A very common setup for streaming analytics is to go data source -> Kafka/Pulsar -> analytics framework -> long term data store. This decouples processing from data ingest, and lets you do stuff like reprocessing historical data as if it were new.
I think the first step for you should be to see if you can get the data volume you need through Kafka/Pulsar. Either generate a test set manually, or grab some data you think could be representative from your production environment, and see if you can put it through Kafka/Pulsar at the throughput/latency you need.

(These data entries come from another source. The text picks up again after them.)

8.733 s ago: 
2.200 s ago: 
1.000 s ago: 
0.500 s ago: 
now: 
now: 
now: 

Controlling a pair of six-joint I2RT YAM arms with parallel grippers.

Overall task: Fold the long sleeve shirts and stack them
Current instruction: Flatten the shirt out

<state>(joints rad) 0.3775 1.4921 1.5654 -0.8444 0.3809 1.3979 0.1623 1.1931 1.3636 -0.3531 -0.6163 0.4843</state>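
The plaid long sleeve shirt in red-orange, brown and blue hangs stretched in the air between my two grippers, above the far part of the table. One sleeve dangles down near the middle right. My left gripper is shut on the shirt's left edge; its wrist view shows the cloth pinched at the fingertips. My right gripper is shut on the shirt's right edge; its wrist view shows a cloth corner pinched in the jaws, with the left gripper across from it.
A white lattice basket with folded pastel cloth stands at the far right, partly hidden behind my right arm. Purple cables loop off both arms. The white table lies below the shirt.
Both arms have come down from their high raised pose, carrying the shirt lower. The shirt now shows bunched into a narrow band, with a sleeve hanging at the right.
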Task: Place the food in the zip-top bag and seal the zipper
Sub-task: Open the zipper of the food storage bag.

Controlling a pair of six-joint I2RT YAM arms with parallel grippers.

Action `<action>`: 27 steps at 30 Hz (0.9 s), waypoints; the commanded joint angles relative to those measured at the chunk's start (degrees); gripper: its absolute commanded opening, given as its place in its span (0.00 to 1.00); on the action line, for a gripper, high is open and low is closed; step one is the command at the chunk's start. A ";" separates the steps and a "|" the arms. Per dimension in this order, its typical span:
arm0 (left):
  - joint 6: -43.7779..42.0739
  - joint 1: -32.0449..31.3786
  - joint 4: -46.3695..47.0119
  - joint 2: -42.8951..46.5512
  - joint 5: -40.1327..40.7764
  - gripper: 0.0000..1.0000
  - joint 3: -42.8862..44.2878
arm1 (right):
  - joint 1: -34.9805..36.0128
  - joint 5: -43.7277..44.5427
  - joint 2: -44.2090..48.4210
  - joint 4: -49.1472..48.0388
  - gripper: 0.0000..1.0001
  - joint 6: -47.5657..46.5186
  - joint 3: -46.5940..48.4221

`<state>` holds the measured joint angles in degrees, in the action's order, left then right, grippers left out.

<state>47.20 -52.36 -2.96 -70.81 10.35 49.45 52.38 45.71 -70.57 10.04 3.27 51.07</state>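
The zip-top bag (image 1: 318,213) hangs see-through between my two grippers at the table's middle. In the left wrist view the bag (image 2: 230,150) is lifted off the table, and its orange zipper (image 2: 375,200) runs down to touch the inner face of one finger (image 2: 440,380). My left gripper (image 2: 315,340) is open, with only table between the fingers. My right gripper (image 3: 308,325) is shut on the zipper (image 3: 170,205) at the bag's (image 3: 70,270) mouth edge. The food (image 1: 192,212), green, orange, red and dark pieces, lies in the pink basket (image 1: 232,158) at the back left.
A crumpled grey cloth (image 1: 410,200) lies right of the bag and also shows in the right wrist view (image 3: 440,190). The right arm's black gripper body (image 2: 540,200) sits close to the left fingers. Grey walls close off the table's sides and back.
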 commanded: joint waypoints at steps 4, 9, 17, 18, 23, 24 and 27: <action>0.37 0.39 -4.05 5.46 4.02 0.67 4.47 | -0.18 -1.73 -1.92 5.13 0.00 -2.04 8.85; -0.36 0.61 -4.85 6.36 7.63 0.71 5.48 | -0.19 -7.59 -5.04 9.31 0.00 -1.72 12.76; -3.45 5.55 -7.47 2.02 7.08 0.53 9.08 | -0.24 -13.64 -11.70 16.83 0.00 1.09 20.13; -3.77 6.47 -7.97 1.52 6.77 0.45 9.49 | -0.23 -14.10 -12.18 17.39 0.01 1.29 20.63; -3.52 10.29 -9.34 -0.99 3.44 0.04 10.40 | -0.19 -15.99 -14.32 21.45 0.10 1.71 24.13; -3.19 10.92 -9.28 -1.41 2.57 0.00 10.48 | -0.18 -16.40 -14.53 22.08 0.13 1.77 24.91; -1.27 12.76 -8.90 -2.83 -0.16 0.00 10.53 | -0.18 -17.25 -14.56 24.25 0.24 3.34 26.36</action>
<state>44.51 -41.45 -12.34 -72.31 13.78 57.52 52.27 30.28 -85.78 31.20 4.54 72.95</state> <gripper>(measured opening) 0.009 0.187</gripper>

Remember to consider partitioning of your data. If some of your data streams could be processed independently (i.e. ordering doesn't matter), you should not be putting them in the same partitions. For example, there is probably no reason to mix sensor measurements and the video feed streams. If you can separate your data into independent streams, you are less likely to run into bottlenecks both in Kafka/Pulsar and the analytics framework. Separate data streams would also allow you to parallelize processing in the analytics framework much better, as you could run e.g. video feed and sensor processing on different machines.
Once you know whether you can get enough throughput through Kafka/Pulsar, you should write a small example for each of the 3 frameworks. To start, I would just receive and drop the data from Kafka/Pulsar, which should let you know early whether there's a bottleneck in the Kafka/Pulsar -> analytics path. After that, you can extend the example to do something interesting with the example data, e.g. do a bit of processing like what you might want to do in production.
You also need to consider which kinds of processing guarantees you need for your data streams. Generally you will pay a performance penalty for guaranteeing at-least-once or exactly-once processing. For some types of data (e.g. the video feed), it might be okay to occasionally lose messages. Once you decide on a needed guarantee, you can configure the analytics frameworks appropriately (e.g. disable acking in Storm), and try benchmarking on your test data.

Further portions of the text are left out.